*EXERCISE*: Take the data below and extract the lines from the one with "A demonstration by" to the one with "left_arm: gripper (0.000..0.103", inclusive, exactly as written.

··········

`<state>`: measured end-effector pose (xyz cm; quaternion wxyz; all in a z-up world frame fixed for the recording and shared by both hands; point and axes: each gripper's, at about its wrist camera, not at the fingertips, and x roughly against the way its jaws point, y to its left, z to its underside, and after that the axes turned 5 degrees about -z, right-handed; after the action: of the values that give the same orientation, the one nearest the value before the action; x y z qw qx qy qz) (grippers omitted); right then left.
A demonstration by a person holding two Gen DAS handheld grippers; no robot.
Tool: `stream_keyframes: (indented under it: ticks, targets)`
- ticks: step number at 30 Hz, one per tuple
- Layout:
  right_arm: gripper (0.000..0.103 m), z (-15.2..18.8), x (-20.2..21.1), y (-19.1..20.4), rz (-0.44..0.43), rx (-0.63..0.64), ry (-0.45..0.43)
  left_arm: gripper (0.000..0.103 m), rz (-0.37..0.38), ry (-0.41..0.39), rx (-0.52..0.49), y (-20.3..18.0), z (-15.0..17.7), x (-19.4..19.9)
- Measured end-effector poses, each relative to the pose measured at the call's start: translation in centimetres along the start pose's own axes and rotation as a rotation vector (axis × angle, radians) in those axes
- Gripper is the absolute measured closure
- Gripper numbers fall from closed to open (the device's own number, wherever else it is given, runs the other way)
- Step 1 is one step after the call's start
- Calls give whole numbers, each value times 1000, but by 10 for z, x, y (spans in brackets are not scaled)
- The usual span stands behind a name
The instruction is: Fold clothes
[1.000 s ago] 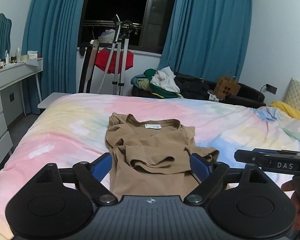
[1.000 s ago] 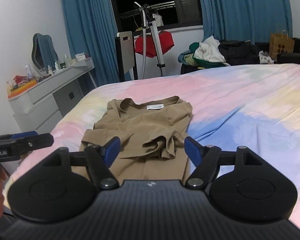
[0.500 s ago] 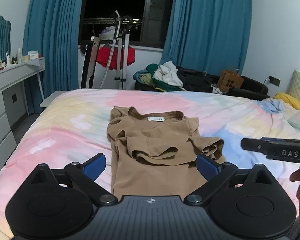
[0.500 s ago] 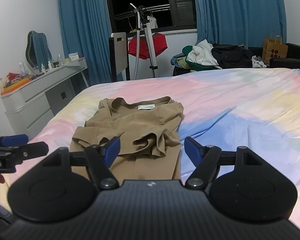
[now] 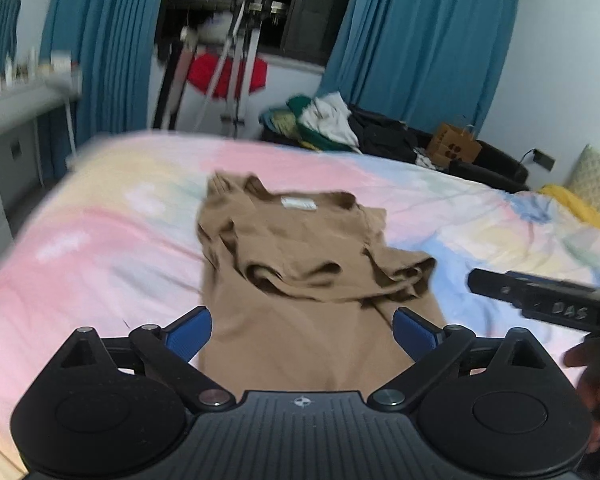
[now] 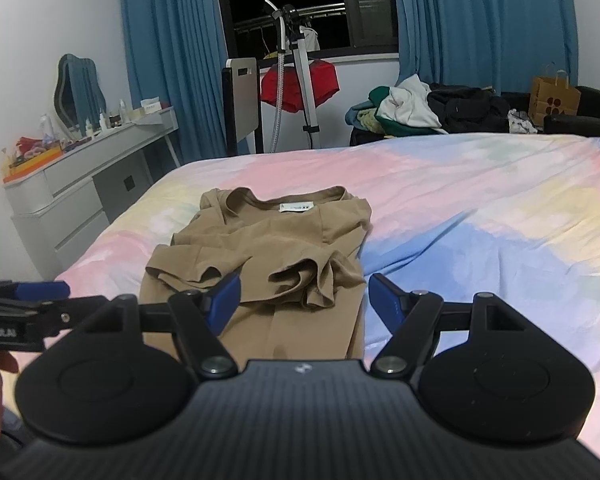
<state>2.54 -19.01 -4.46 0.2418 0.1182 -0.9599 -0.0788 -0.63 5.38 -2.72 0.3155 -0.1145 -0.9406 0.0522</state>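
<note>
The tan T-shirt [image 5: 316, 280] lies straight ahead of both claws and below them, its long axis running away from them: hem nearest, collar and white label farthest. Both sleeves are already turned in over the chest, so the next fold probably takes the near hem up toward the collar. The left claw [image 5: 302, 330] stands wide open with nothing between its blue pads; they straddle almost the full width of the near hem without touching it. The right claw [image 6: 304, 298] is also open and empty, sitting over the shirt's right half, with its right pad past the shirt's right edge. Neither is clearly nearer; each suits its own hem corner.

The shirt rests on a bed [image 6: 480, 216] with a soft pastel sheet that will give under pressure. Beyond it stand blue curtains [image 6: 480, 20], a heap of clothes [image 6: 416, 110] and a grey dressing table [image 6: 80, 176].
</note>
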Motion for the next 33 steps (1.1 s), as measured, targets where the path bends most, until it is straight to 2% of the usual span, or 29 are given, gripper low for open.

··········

*RESPONSE BOX*:
A demonstration by a person holding two Gen DAS handheld grippers; no robot.
Tool: `stream_keyframes: (indented under it: ticks, targets)`
- ticks: step number at 30 Hz, one per tuple
- Layout:
  right_arm: gripper (0.000..0.103 m), z (-15.2..18.8), x (-20.2..21.1), y (-19.1..20.4), rz (-0.44..0.43), rx (-0.63..0.64), ry (-0.45..0.43)
  left_arm: gripper (0.000..0.103 m), rz (-0.37..0.38), ry (-0.41..0.39), rx (-0.52..0.49), y (-20.3..18.0), z (-15.0..17.7), x (-19.4..19.9)

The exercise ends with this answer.